ERROR: Could not find a version that satisfies the requirement gwpy (from versions: none)
ERROR: No matching distribution found for gwpy


## Libraries

In [4]:
import pandas as pd
import seaborn as sns
from scipy import signal
from gwpy.timeseries import TimeSeries
from gwpy.plot import Plot
import numpy as np
from sklearn.preprocessing import MinMaxScaler
from PIL import Image
from glob import glob
from matplotlib import pyplot as plt
import random
from colorama import Fore, Back, Style
plt.style.use('ggplot')
import warnings
warnings.filterwarnings('ignore')
from sklearn.model_selection import train_test_split

from tensorflow.keras.utils import Sequence

from tensorflow.keras.models import Sequential
from tensorflow.keras.layers import Dense, Dropout, Flatten, Conv1D, MaxPool1D, BatchNormalization
from tensorflow.keras.optimizers import RMSprop, Adam

import torch
from nnAudio.Spectrogram import CQT1992v2

ModuleNotFoundError: No module named 'gwpy'

## Load data

In [None]:
train_labels = pd.read_csv("data/training_labels.csv")
train_labels.head()

In [None]:
# Get all the file file path from all 4-labels of nested folder structure
files_paths = glob(root_dir + '/train/*/*/*/*')
''' The glob module finds all the pathnames matching a specified pattern according to the rules 
used by the Unix shell, although results are returned in arbitrary order. 
No tilde expansion is done, but *, ?, and character ranges expressed with [] will be correctly matched. 
We can use glob to search for a specific file pattern, or perhaps more usefully, search for files where the 
filename matches a certain pattern by using wildcard characters.

'''

# get the list of ids from the .npy files
ids_from_npy_files = [path.split("/")[-1].split(".")[0] for path in files_paths]
# [-1] means the last element in a sequence,
# print(ids_from_npy_files)

# get a dataframe with paths and ids of those .npy files
df_path_id = pd.DataFrame({'path': files_paths, 'id':ids_from_npy_files})
df_path_id.head()

# merging that above df with the target
df_train = pd.merge(left=train_labels, right=df_path_id, on='id')
display(df_train.head())

# verifying the shape of the merged df has 5,60,000 rows and 3 columns
df_train.shape

In [None]:
# Classify the the 2 classes of targets of 1 and 0
target_1_df_train = df_train[df_train.target == 1]
target_0_df_train = df_train[df_train.target == 0]
print("Class distribution of Target: \n ", train_labels.target.value_counts())
display(target_1_df_train.head())

In [None]:
sns.countplot(x = 'target' , data=train_labels)
plt.title('Target Class Distribution')

In [None]:
""" First, we define the constructor to initialize the configuration of the generator.
Note that here, we assume the path to the data is in a dataframe column.

"""

class DataGenerator(Sequence):

    # For this dataset the list_IDs are the value of the ids
    # for each of the time-series file
    # i.e. for Train data => values of column 'id' from training_labels.csv

    # Also Note we have earlier defined our labels to be the below
    # labels = pd.read_csv(root_dir + "training_labels.csv")
    # and the argument "data" is that label here.
    def __init__(self, path, list_IDs, data, batch_size):
        self.path = path
        self.list_IDs = list_IDs
        self.data = data
        self.batch_size = batch_size
        self.indexes = np.arange(len(self.list_IDs))

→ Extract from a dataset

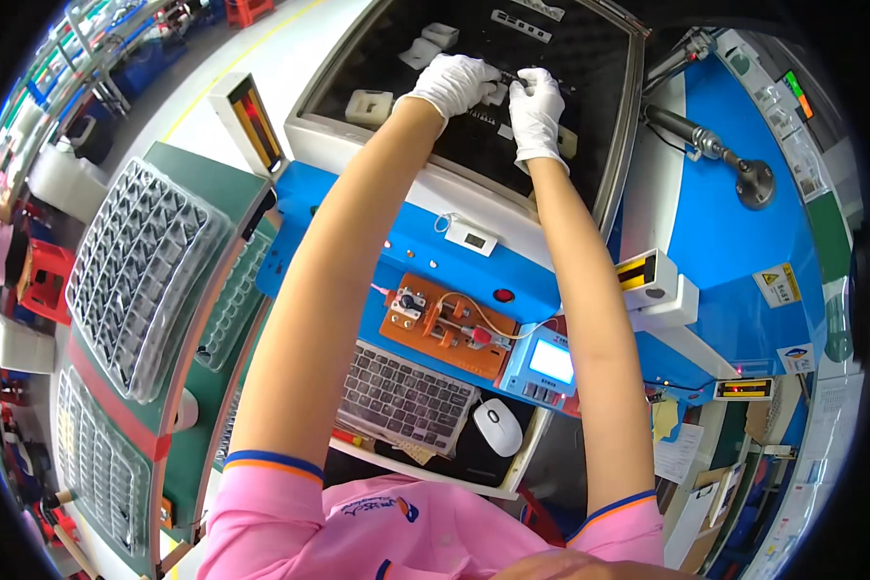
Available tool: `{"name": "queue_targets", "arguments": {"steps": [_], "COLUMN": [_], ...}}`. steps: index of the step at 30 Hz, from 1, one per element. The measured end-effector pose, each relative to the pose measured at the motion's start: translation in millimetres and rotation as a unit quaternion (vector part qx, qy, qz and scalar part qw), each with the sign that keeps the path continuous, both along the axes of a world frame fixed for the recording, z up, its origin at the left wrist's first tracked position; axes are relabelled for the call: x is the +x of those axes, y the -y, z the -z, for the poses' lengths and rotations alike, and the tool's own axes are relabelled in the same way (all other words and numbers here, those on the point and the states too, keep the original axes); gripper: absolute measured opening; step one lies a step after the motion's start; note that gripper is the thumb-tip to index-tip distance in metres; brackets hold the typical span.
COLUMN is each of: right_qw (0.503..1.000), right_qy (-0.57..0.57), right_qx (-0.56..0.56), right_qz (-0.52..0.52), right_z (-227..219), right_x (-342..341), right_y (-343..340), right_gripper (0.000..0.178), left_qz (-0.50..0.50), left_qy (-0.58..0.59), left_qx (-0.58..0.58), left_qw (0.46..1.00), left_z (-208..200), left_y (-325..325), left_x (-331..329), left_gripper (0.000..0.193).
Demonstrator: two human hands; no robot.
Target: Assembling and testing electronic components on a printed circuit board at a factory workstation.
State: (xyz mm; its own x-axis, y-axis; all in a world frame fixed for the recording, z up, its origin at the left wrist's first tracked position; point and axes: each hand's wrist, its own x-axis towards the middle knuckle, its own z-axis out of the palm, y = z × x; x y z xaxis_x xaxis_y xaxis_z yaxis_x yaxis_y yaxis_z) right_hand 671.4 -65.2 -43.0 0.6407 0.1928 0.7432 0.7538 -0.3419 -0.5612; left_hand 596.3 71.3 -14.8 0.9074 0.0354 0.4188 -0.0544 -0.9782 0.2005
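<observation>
The left hand (457, 87) and right hand (537, 114), both white-gloved, curl their fingers nearly closed on what looks like a small dark part (509, 76) between the tips (how firmly each grips, I cannot tell). Holding it from both sides probably steadies something so slight. Beneath the fingers lies a black bed (343, 75); a white block (368, 107) sits to their left. Nearer the body, the blue counter (304, 188) carries a keyboard (401, 398), and clear trays (148, 275) rest well left of the fingers.
</observation>
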Motion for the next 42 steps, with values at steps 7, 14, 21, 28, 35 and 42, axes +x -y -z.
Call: {"name": "queue_targets", "arguments": {"steps": [7, 14, 21, 28, 35, 42], "right_qw": [0.992, 0.98, 0.956, 0.979, 0.914, 0.923], "right_qy": [-0.052, -0.092, 0.018, 0.157, 0.121, -0.06], "right_qx": [0.034, -0.139, -0.293, -0.02, -0.382, -0.377], "right_qz": [-0.112, -0.104, 0.009, -0.132, -0.068, -0.047], "right_z": [-2, -9, -24, -47, 25, 23], "right_x": [12, 11, -13, -152, -235, -233], "right_y": [-19, -22, -9, 50, 182, 180], "right_gripper": [0.02, 0.017, 0.04, 0.061, 0.017, 0.019], "left_qz": [0.09, 0.023, 0.074, -0.091, -0.047, -0.011], "left_qy": [0.193, 0.524, 0.256, 0.137, 0.058, 0.042], "left_qx": [-0.205, -0.223, -0.403, -0.339, -0.419, -0.387], "left_qw": [0.955, 0.821, 0.876, 0.926, 0.905, 0.921], "left_z": [-13, -40, 19, 78, 62, 38], "left_y": [-6, 16, 107, 68, 54, 31], "left_x": [0, -66, -230, -270, -261, -270], "left_gripper": [0.025, 0.03, 0.019, 0.02, 0.014, 0.021]}}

    """ __len__ essentially returns the number of steps in an epoch, using the samples and the batch size.
        Each call requests a batch index between 0 and the total number of batches, where the latter is specified in the __len__ method.
        A common practice is to set this value to (samples / batch size)
        so that the model sees the training samples at most once per epoch.
        Now, when the batch corresponding to a given index is called, the generator executes the __getitem__ method to generate it.
    """

    def __len__(self):
        len_ = int(len(self.list_IDs)/self.batch_size)
        if len_ * self.batch_size < len(self.list_IDs):
            len_ += 1
        return len_

    """  __getitem__ method is called with the batch number as an argument to obtain a given batch of data.

    """
    def __getitem__(self, index):
        # get the range to to feed to keras for each epoch
        # incrementing by +1 the bath_size
        indexes = self.indexes[index * self.batch_size : (index + 1) * self.batch_size]
        list_IDs_temp = [self.list_IDs[k] for k in indexes]
        X, y = self.__data_generation(list_IDs_temp)
        return X, y

    """ And finally the core method which will actually produce batches of data. This private method __data_generation """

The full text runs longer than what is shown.